**Work task**
Search the listing for the word "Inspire" and copy every line where it turns up.
* * * * * * *
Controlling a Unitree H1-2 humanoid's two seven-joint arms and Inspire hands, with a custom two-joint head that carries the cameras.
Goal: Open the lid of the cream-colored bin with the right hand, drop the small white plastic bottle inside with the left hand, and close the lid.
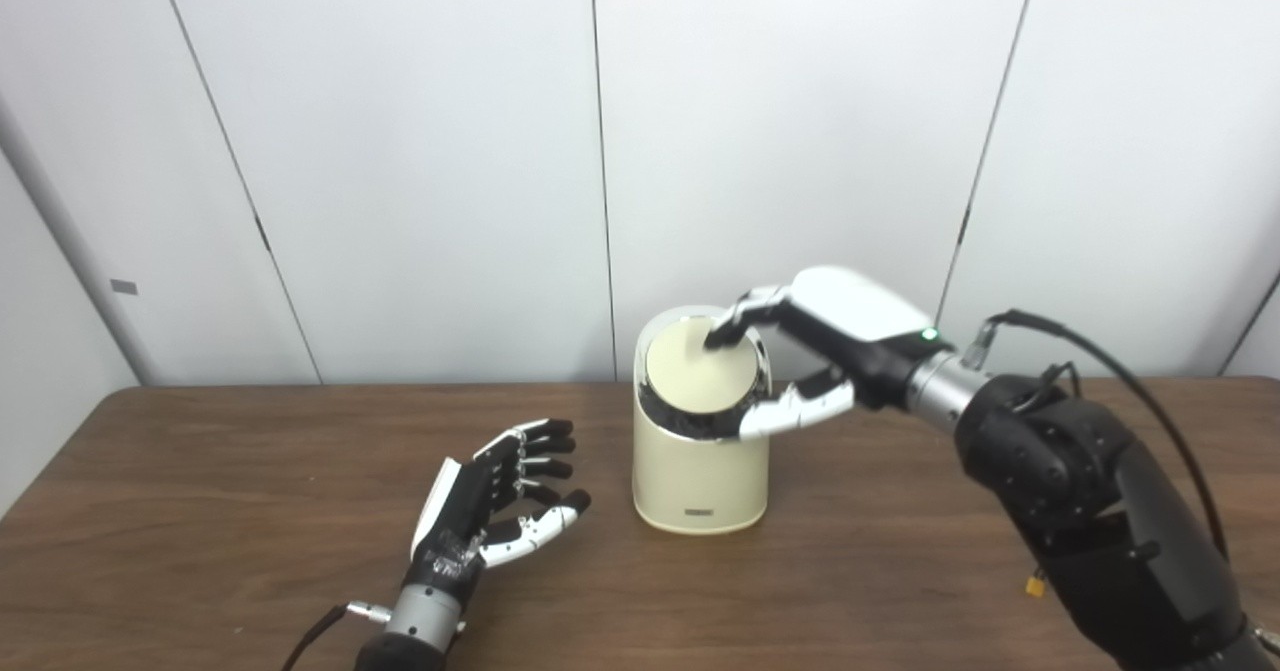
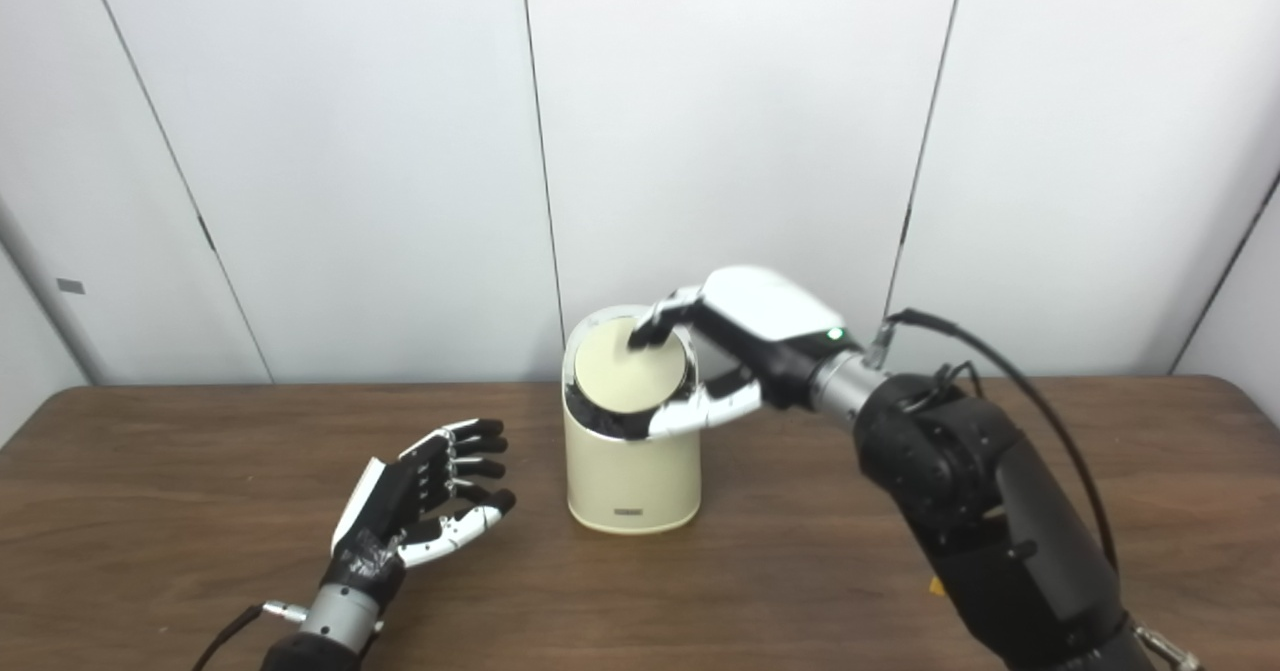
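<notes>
I am looking at a dark brown wooden table (image 1: 250,511) with a visible grain, which is running across the whole lower part of my view and ending at a rounded back edge against the wall. Behind it, a wall of large white panels (image 1: 400,151) is filling the upper part of both views, with thin dark seams (image 1: 600,151) slanting between the panels. Soft, even light is falling on the panels and the tabletop, and a small grey tag (image 1: 124,287) is sitting on the far left panel.
</notes>
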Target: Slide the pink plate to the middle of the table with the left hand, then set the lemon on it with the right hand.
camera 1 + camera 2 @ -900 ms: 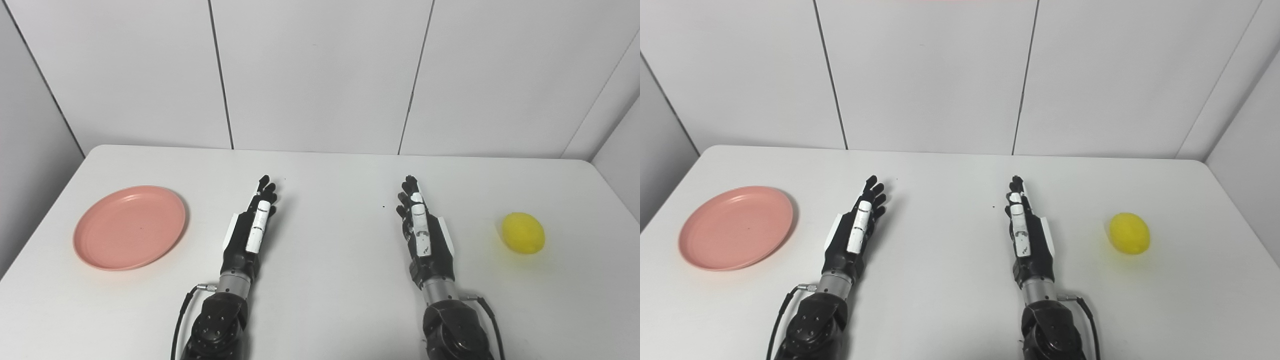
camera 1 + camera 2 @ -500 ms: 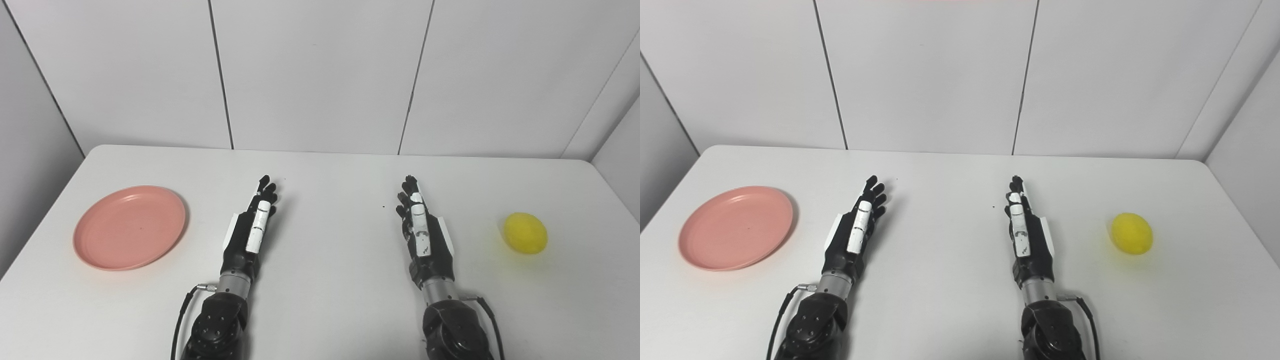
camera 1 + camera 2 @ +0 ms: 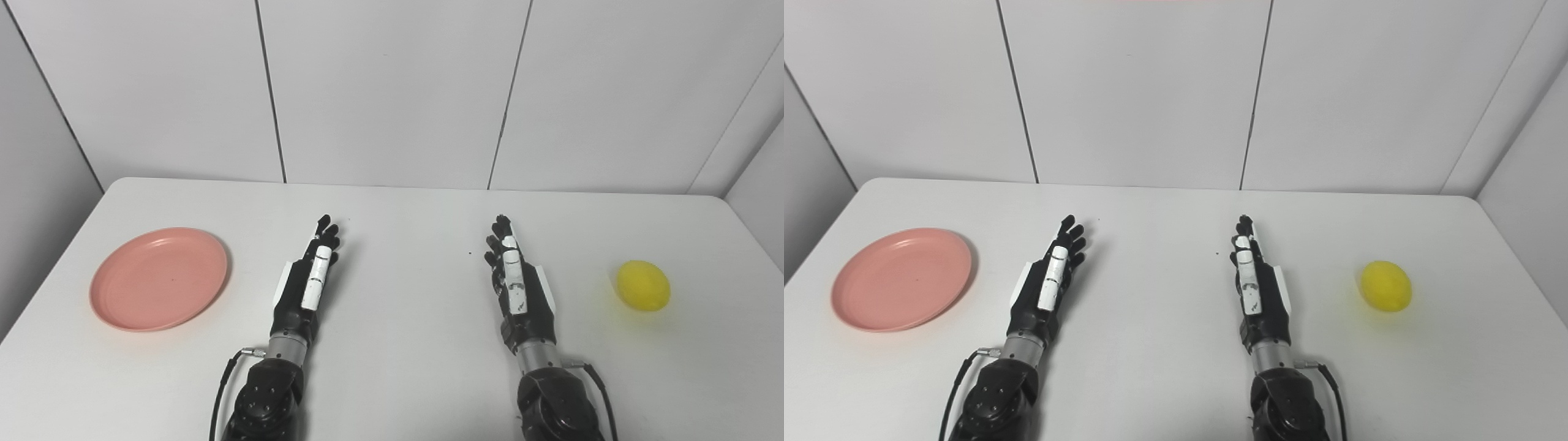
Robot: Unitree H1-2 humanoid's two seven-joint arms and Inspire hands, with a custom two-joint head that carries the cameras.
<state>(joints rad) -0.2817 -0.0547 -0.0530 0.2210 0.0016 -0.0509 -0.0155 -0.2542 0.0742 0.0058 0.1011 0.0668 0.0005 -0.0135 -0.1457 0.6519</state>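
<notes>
A round pink plate (image 3: 159, 278) lies flat on the left side of the white table (image 3: 398, 343). A yellow lemon (image 3: 643, 285) rests on the table's right side. My left hand (image 3: 308, 278) lies on the table right of the plate, a clear gap between them, open with its fingers stretched forward and holding nothing. My right hand (image 3: 516, 278) lies the same way left of the lemon, open and apart from it. The two hands rest side by side near the table's middle.
White wall panels (image 3: 392, 92) rise straight behind the table's far edge. A grey wall (image 3: 37, 184) runs along the left side and another panel closes the right corner. A black cable (image 3: 219, 392) loops off my left wrist.
The lemon has shifted slightly to the right and settled. Both hands and the plate have stayed where they were.
</notes>
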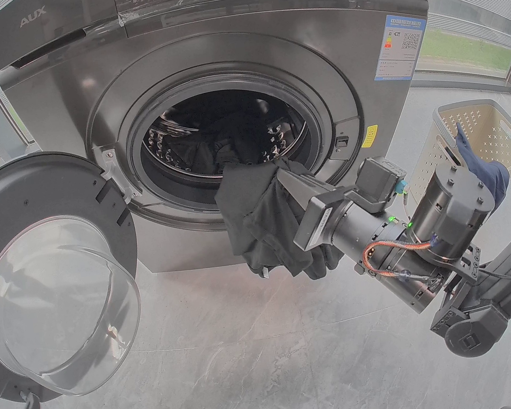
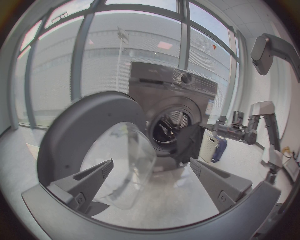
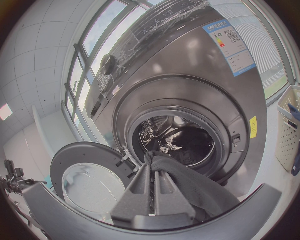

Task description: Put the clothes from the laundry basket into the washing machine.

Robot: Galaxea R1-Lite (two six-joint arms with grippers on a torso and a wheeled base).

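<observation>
My right gripper [image 1: 281, 174] is shut on a dark garment [image 1: 257, 220] and holds it at the lower lip of the washing machine's round opening [image 1: 224, 134]; the cloth hangs down in front of the machine. From the right wrist, the closed fingers [image 3: 153, 184] pinch the dark garment [image 3: 190, 184] just before the drum [image 3: 181, 140], where more dark clothing lies. The cream laundry basket [image 1: 494, 127] stands at the right with a blue garment [image 1: 480, 166] draped over its rim. My left gripper [image 2: 150, 165] is open and holds nothing, low on the left, facing the machine door [image 2: 93, 137].
The washing machine's door [image 1: 46, 267], with its clear bowl-shaped window, stands swung wide open on the left. Bare grey floor [image 1: 256, 351] stretches in front of the machine. Glass walls run behind and to both sides.
</observation>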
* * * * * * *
**Exercise response**
Controlling a Unitree H1-2 humanoid's two seven-joint arms and Inspire hands, with a custom two-joint head that carries the cameras.
Robot: Unitree H1-2 humanoid's two seven-joint arms and Inspire hands, with a custom two-joint head that carries the cameras.

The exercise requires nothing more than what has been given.